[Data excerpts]
-------------------------
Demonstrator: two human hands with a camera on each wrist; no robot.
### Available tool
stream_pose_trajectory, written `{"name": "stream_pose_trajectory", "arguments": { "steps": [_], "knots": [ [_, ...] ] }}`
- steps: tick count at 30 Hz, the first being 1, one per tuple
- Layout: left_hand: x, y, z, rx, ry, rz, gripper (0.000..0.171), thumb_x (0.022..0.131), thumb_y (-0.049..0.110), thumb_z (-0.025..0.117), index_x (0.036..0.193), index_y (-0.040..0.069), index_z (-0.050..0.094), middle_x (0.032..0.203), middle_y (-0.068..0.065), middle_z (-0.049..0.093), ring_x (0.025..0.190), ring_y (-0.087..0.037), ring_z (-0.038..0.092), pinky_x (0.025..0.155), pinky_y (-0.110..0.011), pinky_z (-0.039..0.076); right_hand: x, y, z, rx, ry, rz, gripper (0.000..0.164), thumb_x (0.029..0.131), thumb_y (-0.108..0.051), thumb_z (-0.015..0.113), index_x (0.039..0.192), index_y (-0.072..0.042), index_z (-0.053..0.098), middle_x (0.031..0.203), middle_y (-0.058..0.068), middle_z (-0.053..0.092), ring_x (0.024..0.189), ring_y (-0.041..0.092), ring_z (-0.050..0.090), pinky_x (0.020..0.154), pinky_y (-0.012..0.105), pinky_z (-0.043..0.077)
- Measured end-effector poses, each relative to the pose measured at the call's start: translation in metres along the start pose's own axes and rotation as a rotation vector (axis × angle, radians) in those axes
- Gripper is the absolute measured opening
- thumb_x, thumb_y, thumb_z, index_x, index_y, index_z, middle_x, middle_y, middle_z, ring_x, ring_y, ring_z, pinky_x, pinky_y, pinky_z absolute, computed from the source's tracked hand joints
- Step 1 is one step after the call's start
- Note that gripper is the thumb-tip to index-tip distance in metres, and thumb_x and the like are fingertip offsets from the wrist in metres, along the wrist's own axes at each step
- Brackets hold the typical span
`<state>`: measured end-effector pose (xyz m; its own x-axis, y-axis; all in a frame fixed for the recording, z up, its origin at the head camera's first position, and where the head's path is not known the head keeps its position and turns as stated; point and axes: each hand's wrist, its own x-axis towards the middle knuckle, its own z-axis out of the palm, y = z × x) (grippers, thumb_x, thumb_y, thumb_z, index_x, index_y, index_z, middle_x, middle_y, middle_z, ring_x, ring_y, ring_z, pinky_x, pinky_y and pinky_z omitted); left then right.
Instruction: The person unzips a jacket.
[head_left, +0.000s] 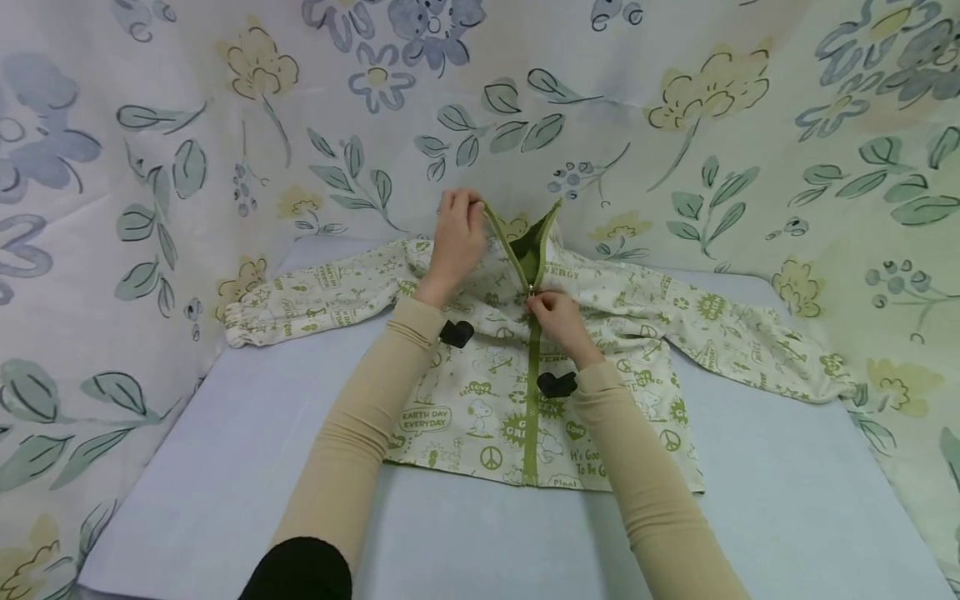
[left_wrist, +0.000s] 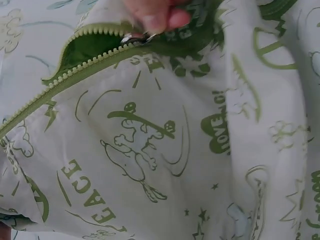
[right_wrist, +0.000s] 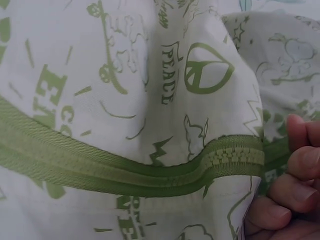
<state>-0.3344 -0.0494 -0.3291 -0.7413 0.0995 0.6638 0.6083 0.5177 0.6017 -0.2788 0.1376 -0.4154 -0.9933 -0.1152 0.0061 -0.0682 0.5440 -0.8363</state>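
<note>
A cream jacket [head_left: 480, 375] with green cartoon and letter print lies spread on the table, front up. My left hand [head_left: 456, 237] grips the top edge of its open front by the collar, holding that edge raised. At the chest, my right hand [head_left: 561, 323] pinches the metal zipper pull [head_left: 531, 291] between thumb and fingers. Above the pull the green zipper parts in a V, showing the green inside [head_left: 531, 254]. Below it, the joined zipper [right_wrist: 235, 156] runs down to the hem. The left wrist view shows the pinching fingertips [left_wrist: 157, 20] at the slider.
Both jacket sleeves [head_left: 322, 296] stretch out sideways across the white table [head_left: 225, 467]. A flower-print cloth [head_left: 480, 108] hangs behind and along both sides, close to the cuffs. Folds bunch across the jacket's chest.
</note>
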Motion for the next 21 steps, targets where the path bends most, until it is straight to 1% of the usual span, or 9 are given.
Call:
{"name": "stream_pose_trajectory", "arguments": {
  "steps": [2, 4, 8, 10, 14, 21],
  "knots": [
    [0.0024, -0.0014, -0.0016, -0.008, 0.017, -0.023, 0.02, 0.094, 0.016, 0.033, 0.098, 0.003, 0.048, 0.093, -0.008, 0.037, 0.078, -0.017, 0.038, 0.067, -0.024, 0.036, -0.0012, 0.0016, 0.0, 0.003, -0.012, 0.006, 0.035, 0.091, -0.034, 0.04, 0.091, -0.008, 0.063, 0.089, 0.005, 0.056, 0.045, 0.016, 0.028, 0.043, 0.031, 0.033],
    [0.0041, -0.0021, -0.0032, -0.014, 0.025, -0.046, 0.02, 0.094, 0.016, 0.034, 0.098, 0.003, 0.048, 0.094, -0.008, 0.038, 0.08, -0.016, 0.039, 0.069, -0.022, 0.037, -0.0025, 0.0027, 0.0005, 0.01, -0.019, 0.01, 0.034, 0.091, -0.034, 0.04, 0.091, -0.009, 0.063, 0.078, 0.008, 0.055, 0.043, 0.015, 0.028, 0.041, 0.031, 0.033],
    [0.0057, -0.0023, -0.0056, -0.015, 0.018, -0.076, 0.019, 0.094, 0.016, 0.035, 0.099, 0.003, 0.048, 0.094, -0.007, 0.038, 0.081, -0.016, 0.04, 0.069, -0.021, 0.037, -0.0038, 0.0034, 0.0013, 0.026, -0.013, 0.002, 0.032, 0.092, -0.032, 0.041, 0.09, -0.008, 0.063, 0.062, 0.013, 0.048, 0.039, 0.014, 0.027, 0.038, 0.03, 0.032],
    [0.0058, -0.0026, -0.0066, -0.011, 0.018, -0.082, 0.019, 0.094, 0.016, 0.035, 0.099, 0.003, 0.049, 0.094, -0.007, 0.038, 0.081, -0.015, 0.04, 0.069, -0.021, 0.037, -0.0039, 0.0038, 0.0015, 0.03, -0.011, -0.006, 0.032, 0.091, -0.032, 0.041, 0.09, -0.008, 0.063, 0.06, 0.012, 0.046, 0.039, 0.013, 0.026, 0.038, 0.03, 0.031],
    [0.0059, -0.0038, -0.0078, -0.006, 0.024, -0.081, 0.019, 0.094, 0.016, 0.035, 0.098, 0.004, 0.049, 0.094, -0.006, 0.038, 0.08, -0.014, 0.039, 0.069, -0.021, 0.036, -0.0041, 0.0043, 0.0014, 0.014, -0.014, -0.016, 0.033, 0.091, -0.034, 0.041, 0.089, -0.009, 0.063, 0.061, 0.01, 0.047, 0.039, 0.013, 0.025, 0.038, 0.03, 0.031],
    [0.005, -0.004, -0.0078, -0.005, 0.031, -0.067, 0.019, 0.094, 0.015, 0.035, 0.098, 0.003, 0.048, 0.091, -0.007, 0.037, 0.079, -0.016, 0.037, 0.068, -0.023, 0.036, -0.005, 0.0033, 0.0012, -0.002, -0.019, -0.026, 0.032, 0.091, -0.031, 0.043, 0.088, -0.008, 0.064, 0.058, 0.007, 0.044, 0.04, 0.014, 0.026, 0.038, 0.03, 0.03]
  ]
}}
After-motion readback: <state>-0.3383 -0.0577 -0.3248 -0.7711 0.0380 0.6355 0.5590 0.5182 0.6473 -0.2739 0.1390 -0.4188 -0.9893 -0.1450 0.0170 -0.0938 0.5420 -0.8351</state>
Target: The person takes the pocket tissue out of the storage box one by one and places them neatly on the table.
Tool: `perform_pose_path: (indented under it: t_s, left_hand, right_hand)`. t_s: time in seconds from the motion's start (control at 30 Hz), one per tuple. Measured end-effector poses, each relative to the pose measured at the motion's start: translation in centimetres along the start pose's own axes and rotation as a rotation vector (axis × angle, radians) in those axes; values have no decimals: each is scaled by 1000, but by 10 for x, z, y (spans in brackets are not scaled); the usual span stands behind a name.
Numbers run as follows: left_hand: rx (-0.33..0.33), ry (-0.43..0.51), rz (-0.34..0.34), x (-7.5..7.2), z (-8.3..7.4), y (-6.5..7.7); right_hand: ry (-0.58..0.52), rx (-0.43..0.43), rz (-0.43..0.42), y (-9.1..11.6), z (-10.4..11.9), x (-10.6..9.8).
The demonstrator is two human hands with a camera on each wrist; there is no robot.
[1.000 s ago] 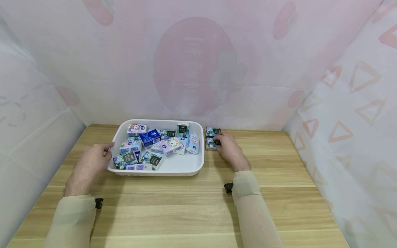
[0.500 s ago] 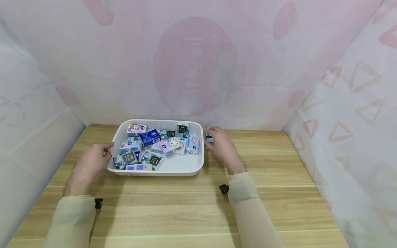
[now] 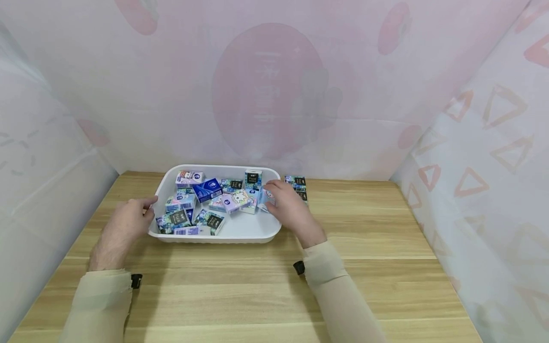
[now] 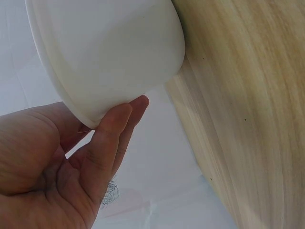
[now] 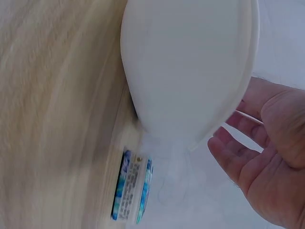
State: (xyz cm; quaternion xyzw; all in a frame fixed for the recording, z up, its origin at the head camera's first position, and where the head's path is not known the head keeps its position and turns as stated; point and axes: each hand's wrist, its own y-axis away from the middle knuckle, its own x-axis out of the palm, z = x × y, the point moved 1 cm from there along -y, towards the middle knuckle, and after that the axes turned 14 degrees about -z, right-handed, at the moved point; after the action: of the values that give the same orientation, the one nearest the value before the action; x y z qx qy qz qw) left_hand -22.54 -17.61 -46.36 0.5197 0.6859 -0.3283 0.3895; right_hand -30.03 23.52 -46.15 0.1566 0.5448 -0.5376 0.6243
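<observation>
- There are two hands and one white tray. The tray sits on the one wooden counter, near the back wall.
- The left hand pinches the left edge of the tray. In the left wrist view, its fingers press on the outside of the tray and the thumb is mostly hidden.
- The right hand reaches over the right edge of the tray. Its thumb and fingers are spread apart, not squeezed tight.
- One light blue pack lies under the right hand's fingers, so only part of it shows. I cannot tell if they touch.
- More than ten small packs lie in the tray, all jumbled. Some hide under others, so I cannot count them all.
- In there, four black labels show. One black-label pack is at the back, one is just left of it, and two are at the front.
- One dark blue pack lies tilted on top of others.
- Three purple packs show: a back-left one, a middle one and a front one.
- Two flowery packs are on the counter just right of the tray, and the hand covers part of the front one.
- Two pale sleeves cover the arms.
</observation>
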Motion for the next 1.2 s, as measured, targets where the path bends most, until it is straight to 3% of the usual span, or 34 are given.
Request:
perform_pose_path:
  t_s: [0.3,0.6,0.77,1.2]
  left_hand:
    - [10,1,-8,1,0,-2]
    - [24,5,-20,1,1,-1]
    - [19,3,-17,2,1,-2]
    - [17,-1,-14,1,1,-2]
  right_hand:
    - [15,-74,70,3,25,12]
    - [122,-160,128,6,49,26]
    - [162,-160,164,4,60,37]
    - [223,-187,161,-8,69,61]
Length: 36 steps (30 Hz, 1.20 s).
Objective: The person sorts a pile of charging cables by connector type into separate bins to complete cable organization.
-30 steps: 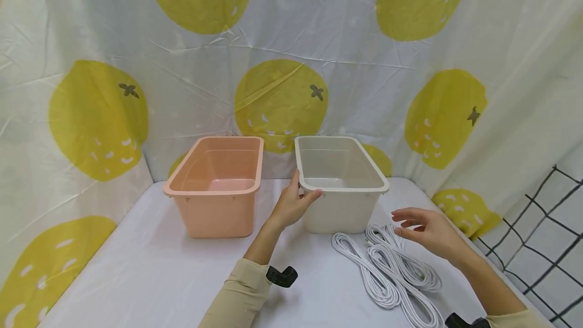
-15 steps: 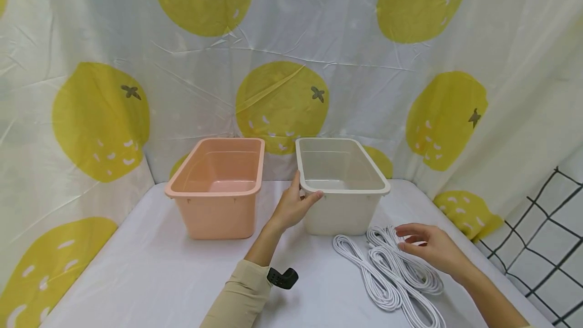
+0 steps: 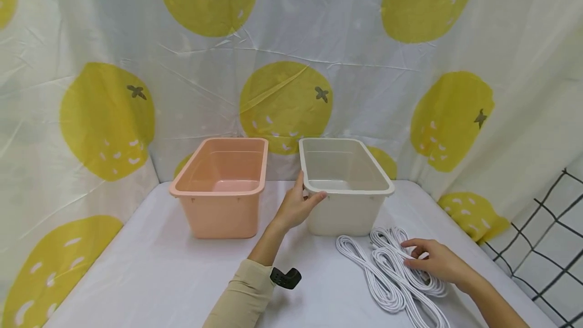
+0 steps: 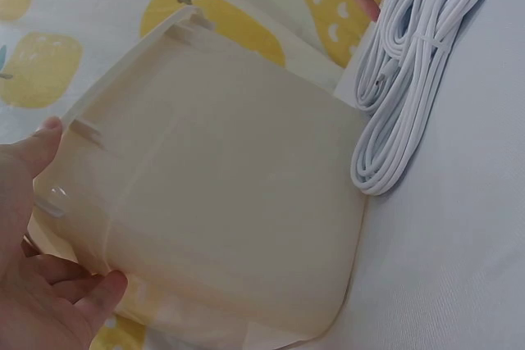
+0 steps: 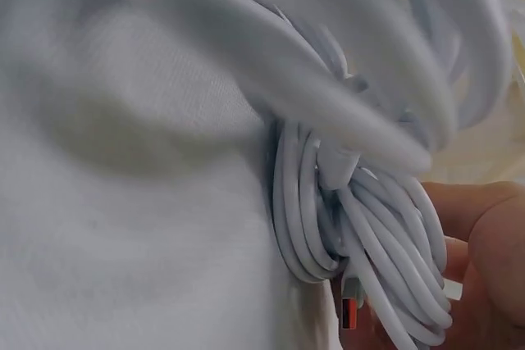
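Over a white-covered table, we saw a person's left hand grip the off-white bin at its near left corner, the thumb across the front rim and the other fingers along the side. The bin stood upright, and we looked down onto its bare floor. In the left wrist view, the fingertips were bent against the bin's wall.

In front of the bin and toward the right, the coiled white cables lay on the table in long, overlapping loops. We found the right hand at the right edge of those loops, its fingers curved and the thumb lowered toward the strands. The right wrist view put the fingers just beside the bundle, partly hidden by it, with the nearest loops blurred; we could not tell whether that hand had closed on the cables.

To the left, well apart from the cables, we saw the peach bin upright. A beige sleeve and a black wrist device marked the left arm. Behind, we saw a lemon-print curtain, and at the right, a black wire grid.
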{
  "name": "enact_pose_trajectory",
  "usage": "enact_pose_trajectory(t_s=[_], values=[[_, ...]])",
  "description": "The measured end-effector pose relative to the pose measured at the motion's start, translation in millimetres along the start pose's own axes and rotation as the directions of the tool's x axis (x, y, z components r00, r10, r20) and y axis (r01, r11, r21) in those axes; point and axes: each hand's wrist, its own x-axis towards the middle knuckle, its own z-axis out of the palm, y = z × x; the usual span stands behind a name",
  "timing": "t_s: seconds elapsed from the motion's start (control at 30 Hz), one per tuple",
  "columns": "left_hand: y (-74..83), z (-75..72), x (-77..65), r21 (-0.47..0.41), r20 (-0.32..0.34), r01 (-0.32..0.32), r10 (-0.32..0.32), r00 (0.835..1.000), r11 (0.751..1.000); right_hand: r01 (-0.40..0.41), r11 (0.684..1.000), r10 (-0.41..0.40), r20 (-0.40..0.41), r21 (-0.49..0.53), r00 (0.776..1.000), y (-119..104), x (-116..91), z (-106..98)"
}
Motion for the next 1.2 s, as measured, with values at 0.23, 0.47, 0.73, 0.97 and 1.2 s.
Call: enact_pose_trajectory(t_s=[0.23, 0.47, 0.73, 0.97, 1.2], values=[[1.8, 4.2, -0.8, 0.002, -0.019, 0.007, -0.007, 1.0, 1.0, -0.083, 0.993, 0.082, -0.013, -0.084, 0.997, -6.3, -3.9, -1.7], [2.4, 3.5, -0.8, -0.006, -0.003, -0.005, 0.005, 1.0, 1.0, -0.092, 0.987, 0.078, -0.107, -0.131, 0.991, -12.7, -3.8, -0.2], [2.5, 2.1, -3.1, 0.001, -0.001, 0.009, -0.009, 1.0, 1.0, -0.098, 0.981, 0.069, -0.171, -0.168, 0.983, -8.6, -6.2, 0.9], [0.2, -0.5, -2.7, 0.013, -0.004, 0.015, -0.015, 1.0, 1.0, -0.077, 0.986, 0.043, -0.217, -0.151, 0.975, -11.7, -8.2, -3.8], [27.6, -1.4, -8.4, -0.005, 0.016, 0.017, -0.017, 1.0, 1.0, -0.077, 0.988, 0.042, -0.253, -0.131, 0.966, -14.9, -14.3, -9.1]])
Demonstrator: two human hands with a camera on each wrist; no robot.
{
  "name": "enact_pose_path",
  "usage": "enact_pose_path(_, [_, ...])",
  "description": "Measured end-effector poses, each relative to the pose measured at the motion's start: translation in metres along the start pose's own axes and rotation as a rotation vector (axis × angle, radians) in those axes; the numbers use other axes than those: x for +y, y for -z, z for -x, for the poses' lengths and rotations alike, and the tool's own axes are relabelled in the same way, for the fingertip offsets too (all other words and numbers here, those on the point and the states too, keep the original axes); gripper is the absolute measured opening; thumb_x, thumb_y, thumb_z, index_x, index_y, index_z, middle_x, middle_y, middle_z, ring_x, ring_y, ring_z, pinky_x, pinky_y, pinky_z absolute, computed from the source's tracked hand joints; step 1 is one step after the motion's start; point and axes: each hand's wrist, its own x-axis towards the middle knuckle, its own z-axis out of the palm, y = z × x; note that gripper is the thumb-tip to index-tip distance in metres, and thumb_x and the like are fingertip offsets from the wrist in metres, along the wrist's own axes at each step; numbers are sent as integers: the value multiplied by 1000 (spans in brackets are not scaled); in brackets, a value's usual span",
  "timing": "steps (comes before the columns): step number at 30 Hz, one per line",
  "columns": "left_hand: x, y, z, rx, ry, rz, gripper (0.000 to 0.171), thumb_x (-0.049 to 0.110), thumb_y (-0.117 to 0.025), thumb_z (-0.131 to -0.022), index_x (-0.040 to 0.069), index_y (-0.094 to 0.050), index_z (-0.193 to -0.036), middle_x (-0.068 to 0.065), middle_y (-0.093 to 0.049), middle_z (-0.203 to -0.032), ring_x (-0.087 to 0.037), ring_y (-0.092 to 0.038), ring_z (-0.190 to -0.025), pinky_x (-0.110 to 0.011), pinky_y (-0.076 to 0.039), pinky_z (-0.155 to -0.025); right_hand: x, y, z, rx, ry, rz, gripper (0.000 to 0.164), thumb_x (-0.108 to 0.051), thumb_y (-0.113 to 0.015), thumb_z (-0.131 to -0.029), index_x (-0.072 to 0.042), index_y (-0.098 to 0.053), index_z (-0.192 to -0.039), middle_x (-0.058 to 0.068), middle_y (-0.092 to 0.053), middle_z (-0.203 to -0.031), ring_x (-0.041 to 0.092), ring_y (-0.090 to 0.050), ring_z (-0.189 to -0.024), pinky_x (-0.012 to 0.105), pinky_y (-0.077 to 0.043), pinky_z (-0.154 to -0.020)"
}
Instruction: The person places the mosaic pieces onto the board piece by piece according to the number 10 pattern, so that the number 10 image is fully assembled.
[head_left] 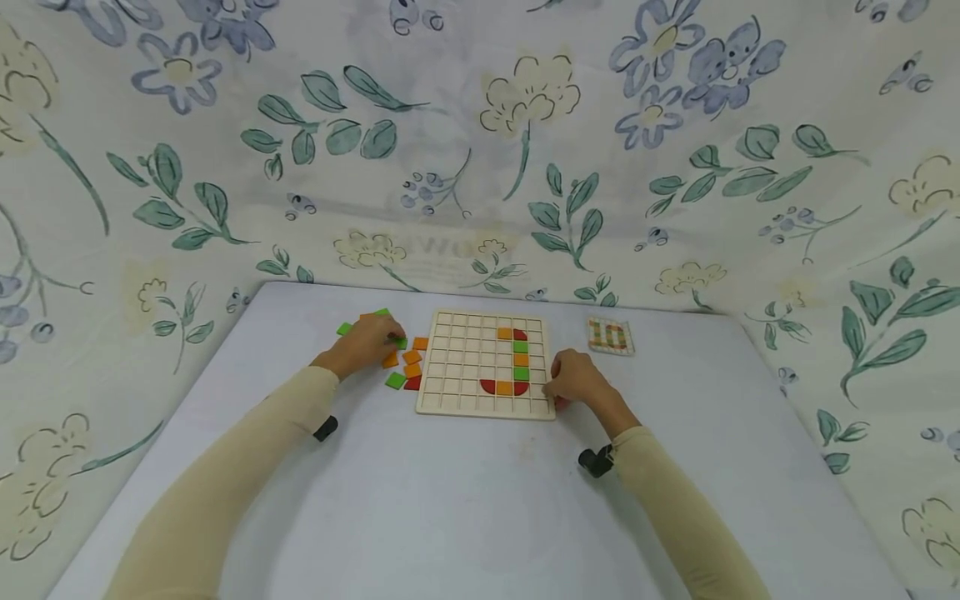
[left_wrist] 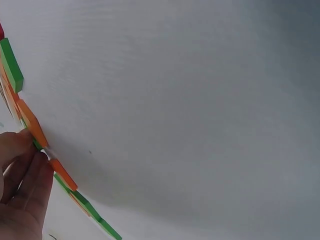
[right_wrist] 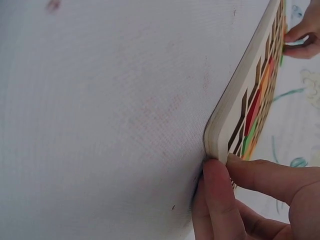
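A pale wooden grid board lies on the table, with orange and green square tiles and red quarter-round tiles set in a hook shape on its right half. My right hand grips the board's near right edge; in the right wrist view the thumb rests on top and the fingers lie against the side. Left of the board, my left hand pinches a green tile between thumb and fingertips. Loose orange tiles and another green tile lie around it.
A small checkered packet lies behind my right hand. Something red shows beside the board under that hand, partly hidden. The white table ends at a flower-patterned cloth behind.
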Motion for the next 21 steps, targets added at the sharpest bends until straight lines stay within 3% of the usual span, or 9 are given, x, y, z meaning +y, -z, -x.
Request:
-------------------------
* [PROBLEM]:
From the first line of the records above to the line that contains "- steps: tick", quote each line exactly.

* [WRITTEN SOLUTION]:
Demonstrator: two human hands with a camera on each wrist; no robot.
### Available tool
stream_pose_trajectory, written `{"name": "stream_pose_trajectory", "arguments": { "steps": [_], "knots": [ [_, ...] ] }}`
- steps: tick count at 30 Hz, the first being 1, one per tuple

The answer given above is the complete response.